Today’s poem grew out of our April 3 prompt about serodiscordant relationships. This poem also has to do with disclosure of one’s HIV status—the parter reveals their new HIV-positive diagnosis to the speaker. Write a poem that involves disclosure of HIV status—any scenario you can imagine: the speaker or another voice in the poem declares that they are HIV-positive, or HIV-negative, or perhaps even on PrEP. How does one person’s disclosure affect themself, or another person in the poem, or both, or multiple people?

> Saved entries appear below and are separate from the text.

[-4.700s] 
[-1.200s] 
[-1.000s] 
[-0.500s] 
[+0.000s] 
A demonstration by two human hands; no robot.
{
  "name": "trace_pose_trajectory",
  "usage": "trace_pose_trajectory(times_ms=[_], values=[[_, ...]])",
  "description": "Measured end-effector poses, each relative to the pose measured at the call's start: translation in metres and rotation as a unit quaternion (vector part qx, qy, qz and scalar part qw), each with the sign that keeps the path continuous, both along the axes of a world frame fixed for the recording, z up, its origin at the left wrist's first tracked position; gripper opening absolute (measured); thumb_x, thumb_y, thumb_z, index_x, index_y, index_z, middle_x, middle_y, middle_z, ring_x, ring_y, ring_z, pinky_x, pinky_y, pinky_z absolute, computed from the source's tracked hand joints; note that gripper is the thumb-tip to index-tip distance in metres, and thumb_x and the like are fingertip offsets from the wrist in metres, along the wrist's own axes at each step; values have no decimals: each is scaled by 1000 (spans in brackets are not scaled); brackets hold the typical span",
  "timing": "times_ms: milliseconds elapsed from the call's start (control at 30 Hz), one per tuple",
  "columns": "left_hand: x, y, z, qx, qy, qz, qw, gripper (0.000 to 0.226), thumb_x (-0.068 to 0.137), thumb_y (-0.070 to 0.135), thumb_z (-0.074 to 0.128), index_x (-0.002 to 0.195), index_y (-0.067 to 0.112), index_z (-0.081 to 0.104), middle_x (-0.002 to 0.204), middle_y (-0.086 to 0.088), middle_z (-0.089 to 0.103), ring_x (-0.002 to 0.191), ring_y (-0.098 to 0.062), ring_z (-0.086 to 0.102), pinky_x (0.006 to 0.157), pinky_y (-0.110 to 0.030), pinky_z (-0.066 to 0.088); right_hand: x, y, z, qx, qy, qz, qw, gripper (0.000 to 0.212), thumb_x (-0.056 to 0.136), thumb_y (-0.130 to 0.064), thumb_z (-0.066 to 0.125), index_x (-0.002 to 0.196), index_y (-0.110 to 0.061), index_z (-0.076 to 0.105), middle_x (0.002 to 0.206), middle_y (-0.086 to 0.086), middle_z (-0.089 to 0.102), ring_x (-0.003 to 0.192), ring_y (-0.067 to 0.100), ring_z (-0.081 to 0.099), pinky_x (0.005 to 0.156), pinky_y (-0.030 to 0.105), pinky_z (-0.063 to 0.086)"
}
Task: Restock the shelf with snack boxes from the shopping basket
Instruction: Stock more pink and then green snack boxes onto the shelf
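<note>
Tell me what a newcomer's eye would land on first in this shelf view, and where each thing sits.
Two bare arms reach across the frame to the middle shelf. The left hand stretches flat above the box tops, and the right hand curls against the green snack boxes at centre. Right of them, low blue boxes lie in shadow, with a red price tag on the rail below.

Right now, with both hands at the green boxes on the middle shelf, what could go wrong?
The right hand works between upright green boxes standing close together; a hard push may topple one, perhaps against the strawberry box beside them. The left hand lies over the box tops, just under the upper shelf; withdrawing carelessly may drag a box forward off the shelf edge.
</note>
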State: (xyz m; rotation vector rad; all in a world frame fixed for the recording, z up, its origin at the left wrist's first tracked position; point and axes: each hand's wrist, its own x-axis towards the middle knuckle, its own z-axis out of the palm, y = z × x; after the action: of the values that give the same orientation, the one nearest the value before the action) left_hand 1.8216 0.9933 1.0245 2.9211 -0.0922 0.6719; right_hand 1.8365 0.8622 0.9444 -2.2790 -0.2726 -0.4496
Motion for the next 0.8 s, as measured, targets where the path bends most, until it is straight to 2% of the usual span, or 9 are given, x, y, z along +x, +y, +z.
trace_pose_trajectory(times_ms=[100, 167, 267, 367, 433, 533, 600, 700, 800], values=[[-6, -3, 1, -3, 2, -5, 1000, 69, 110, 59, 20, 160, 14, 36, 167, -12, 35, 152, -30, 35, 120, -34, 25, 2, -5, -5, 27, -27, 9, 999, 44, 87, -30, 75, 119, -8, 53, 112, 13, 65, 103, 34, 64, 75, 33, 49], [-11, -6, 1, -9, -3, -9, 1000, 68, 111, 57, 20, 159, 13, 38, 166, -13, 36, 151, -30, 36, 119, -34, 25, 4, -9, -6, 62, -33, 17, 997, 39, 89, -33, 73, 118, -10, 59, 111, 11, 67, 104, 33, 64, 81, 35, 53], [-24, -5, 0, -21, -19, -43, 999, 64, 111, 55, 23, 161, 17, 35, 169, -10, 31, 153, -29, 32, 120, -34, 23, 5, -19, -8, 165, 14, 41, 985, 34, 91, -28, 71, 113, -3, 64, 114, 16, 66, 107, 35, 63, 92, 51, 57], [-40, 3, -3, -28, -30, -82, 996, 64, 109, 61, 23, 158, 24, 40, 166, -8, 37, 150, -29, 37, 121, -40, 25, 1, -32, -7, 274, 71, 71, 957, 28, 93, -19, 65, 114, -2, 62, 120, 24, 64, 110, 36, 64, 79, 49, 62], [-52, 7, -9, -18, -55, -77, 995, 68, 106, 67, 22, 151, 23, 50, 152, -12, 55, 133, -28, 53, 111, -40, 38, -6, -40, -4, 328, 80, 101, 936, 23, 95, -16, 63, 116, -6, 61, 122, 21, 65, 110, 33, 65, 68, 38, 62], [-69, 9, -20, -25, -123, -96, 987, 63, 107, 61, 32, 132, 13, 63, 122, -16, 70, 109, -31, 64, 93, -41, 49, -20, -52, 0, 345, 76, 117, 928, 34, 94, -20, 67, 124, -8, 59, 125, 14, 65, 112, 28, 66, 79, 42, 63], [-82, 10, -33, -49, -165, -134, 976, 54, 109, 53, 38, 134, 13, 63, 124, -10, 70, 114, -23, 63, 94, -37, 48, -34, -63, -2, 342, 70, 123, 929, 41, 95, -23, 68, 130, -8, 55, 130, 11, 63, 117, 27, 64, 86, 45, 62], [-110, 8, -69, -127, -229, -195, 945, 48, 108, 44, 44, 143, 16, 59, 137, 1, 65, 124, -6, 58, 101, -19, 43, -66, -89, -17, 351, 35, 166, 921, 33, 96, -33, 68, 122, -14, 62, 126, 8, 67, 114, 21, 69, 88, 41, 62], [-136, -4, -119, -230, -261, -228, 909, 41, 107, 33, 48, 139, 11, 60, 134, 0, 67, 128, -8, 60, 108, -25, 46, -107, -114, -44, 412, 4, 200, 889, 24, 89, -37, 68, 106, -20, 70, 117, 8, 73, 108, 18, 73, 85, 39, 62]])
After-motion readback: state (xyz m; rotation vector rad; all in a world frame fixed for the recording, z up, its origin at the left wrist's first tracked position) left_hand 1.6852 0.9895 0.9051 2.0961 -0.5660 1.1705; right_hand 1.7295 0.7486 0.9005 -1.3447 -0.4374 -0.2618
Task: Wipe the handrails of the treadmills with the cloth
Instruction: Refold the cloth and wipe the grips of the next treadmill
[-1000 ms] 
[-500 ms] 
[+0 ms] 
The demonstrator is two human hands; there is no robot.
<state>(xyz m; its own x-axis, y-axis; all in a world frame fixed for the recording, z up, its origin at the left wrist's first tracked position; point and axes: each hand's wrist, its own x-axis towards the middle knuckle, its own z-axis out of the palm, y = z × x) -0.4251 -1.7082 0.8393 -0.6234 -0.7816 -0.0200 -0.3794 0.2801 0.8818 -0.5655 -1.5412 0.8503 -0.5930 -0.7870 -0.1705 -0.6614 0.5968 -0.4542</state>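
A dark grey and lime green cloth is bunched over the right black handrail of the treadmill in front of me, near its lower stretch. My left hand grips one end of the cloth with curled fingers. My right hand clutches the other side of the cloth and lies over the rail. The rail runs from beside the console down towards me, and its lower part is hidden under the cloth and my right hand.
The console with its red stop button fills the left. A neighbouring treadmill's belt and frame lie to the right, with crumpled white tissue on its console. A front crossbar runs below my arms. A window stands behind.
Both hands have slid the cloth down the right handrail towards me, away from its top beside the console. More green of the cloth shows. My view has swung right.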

Na(HIV)PoWriMo ± April 9, 2019

Terrence Sykes
Resurrection

To the appointed & assigned place
at the assigned & appointed time

Could even Jesus raise the dread
from & of this day

Sitting in the car
unable to even open the door
to see through blinding tears

Resurrecting memories
I see him fall
then rise

Walking along a beach
hand in hand
hiking in the mountains
mile after mile
exploring foreign streets
passport upon passport

Passages fold & unfold
& refold
tearing the fabric of time

Oh Lazarus—you were the first
please show him the way
he always followed
when we danced!

Oh Sebastian—bound
pierced in the forest
where are the tender angels
that tended your wounds!

Even fragrant herbs & flowers
not enough to awake his senses
freshly cut from our garden
lay on his casket—descending
as they lay him down

I arise—but he does not
The time for miracles
I turn—this too has passed

Terrence Sykes is a GASP (Gay Alcoholic Southern Poet) and was born and raised in the rural coal mining area of Virginia. This isolation brings the theme of remembrance to his creations, whether real or imagined. Though not traditional in his spiritual path, these traditional threads of his past are woven into his tapestry of writing. His poetry, photography, and flash fiction have been published in Bangladesh, Canada, India, Ireland Mauritius,Scotland, Spain and the United States.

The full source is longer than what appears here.